07/01/2026 | Press release | Distributed by Public on 07/01/2026 08:06
Il 2 luglio 1976 la Corte Suprema degli Stati Uniti emetteva la sentenza "Gregg v. Georgia", aprendo la strada alla ripresa delle esecuzioni capitali dopo la moratoria inaugurata dalla sentenza "Furman v. Georgia" del 1972.
In quell'occasione la Corte, con cinque giudici a favore su nove, aveva dichiarato incostituzionale la pena capitale in quanto violava l'VIII e il XIV Emendamento alla Costituzione, che vietano pene "crudeli e inusuali". Più di 630 condannati a morte videro le proprie sentenze commutate. Le opinioni dei giudici che avevano votato per l'incostituzionalità erano un catalogo di tutto ciò che non funzionava - e non funziona ancora - nel sistema capitale americano. Il giudice Thurgood Marshall, il primo afroamericano a sedere alla Corte Suprema, scrisse senza mezzi termini: "La pena capitale viene applicata in modo discriminatorio contro determinate classi identificabili di persone; inoltre, esistono prove che innocenti sono stati messi a morte prima che la loro innocenza potesse essere dimostrata".

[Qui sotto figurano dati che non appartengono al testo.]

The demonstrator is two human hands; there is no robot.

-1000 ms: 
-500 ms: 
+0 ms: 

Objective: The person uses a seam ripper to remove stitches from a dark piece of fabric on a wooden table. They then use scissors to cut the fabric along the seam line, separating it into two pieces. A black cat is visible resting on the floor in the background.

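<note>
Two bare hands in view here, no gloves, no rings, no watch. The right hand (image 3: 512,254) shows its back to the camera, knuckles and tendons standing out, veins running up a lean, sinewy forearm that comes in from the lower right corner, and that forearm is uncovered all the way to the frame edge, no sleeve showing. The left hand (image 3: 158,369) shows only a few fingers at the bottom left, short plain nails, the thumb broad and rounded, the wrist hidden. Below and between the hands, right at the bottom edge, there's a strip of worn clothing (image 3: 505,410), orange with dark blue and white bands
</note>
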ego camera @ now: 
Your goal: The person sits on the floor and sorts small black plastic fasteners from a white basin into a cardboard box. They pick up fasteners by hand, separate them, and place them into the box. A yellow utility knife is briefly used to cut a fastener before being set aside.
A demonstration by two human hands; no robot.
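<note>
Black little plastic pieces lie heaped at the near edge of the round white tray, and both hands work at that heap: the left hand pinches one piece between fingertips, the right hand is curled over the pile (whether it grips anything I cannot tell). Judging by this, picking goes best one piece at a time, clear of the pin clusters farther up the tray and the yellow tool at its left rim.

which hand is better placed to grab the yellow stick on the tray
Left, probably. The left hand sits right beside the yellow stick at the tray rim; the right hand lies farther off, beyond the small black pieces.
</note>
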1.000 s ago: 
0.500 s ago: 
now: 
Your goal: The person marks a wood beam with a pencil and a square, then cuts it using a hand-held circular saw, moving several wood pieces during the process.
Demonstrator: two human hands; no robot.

Il giudice William Douglas puntò il dito sulla disuguaglianza strutturale: "Sarebbe inutile cercare nelle nostre cronache l'esecuzione di qualsiasi membro degli strati abbienti di questa società". La povertà, il razzismo, l'arbitrarietà: queste erano le fondamenta su cui poggiava la pena di morte in America.
Sembrava la fine. Non lo era. "Gregg v. Georgia", sette voti contro due, dichiarò che la pena di morte, nelle nuove forme previste da Georgia, Florida e Texas, era costituzionale. E così il 17 gennaio 1977 Gary Gilmore fu messo a morte per fucilazione nello Utah. Le esecuzioni erano riprese.
Negli anni a venire diversi giudici che avevano dato il via libera in "Gregg" sono arrivati a esprimere forti dubbi o a ritrattare apertamente. John Paul Stevens ritenne che la decisione iniziale avrebbe dovuto ridurre l'applicazione della pena a una circostanziata serie di casi, ciò che in realtà non avvenne. Lewis F. Powell Jr. ammise l'impossibilità di amministrare la pena in modo equo e che perciò avrebbe dovuto essere considerata incostituzionale. Laconicamente, Harry Blackmun ammise che oltre vent'anni di tentativi di rendere le procedure di esecuzione "più umane" o "più eque" erano falliti e che il sistema rimaneva intrinsecamente fallimentare e discriminatorio.
Da quando la camera della morte si è riattivata nel 1976, circa 9000 persone sono state condannate alla pena capitale e, di queste, 1669 sono state messe a morte. Ma ciò che più sgomenta è che 202 persone in totale, più del 2 per cento di tutte quelle condannate, siano risultate innocenti, con decine di esse già messe a morte.